Resetting Motorola

Motorola—like HTC—is thus a bellwether for makers of Android phones, whose sales have now caught up with those of the iPhone—about 300,000 a day worldwide. Some industry analysts doubt that it will be able to create a big market for its devices and make enough profits before cheaper providers move in. If they are right, the smartphone market may eventually become like that for personal computers: a handful of huge competitors with tiny margins. The difference will be that these firms will hail from around the world rather than being mainly American.

via Motorola: Breaking up | The Economist.

When I argued that the meek shall inherit Android, the profitability data was the core evidence. That argument, made in August, was:

So here we have the real challenge to Android:  partnership with defeated incumbents whose ability to build profitable and differentiated products is hamstrung by the licensing model and whose incentives to move up the steep trajectory of necessary improvements are limited.

In other words, Android’s licensees won’t have the profits or the motivation to spend on R&D so as to make exceptionally competitive products at a time when being competitive is what matters most.

The surge in emerging market Android entrants has been the latest setback for branded Android vendors. What should be the long term strategy for companies like Motorola and Samsung?

Paradoxically, Motorola, being the weaker, has the best chance for successful recovery. The clue lies in both what Palm (now HP) and Microsoft did: starting with a clean sheet of paper and building their own platforms.

This might seem futile given the network effects that current platforms are gaining, and there is a big execution risk, but the alternative is no alternative at all. The big incumbents cannot fight against the clone makers.

Technically, building a new platform is not as daunting a challenge as it used to be. Palm, a small company, managed to do it in about 2 years. Microsoft, a large company, took 18 months. Google built theirs in about 2 years.

They all took advantage of existing code bases (Linux or Windows CE). They also rely on web standards for their APIs (.NET or Java or HTML5).

The challenge is bigger in attracting developers, though again, some core set of apps and developers can be obtained on the promise of brand power alone. Intel and Nokia is using this power for MeeGo.

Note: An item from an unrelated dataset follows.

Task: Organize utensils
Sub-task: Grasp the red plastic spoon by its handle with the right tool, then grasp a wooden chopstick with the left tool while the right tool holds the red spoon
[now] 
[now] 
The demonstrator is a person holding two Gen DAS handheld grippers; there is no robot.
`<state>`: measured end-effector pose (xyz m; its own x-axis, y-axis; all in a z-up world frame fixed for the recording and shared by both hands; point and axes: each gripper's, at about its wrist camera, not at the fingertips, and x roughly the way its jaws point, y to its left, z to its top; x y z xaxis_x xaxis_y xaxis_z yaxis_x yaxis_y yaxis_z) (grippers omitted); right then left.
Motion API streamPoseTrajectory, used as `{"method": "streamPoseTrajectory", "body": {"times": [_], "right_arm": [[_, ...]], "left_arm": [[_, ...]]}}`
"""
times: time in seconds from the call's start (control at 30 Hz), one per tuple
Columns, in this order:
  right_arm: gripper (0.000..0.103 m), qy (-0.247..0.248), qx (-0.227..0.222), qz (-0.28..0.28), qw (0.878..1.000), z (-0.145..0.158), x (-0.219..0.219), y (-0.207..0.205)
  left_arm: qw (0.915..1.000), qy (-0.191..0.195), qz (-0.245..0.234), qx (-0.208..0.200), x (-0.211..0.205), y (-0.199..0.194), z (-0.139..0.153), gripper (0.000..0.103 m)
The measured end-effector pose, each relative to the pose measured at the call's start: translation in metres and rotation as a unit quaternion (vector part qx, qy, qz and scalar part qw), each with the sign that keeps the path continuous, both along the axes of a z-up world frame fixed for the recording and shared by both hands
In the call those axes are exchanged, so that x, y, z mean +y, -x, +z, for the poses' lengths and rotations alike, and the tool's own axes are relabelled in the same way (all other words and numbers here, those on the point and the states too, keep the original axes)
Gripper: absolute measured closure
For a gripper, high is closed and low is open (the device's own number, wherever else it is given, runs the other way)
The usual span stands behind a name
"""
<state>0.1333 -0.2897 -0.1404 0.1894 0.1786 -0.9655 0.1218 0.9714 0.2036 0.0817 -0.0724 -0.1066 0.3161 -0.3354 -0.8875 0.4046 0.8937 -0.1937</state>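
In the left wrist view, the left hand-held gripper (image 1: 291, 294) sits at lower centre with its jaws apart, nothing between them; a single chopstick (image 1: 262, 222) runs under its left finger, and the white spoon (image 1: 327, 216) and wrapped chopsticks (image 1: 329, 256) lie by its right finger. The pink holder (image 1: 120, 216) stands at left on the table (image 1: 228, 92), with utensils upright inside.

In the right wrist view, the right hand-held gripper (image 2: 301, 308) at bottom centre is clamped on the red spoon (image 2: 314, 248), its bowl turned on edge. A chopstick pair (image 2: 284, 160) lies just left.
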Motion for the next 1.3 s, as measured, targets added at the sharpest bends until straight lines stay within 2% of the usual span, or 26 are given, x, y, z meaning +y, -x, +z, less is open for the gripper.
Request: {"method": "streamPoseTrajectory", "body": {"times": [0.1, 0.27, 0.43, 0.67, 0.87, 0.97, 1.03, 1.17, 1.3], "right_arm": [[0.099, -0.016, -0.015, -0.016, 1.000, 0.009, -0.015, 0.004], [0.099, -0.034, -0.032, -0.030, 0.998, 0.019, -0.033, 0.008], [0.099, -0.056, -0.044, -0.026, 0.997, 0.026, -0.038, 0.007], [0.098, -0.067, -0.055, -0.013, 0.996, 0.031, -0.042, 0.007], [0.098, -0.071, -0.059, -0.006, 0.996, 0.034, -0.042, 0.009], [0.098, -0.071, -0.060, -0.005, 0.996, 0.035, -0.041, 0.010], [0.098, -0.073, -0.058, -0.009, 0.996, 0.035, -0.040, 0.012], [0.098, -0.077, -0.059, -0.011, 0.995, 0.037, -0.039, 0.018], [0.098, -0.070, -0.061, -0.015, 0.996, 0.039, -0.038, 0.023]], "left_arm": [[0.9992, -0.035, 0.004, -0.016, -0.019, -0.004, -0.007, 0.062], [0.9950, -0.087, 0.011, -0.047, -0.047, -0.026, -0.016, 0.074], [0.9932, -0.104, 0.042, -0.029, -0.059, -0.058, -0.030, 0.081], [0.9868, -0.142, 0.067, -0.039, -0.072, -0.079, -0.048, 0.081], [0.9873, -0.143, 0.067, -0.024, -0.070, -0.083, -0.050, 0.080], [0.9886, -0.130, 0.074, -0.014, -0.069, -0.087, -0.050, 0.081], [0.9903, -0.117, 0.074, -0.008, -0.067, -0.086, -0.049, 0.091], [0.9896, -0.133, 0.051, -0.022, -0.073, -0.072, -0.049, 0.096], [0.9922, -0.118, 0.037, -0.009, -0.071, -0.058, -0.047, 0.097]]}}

Motorola’s advantage today is its new autonomy and singular focus on mobility. It has hit the reset button. There is no better time to be courageous and there are no sunk costs to confuse investment priorities. Android was a necessary stop-gap measure and the Droid timing was very good (before the clones and before iPhone distribution expanded). However, now would be a good time to start building a Motorola platform for the future.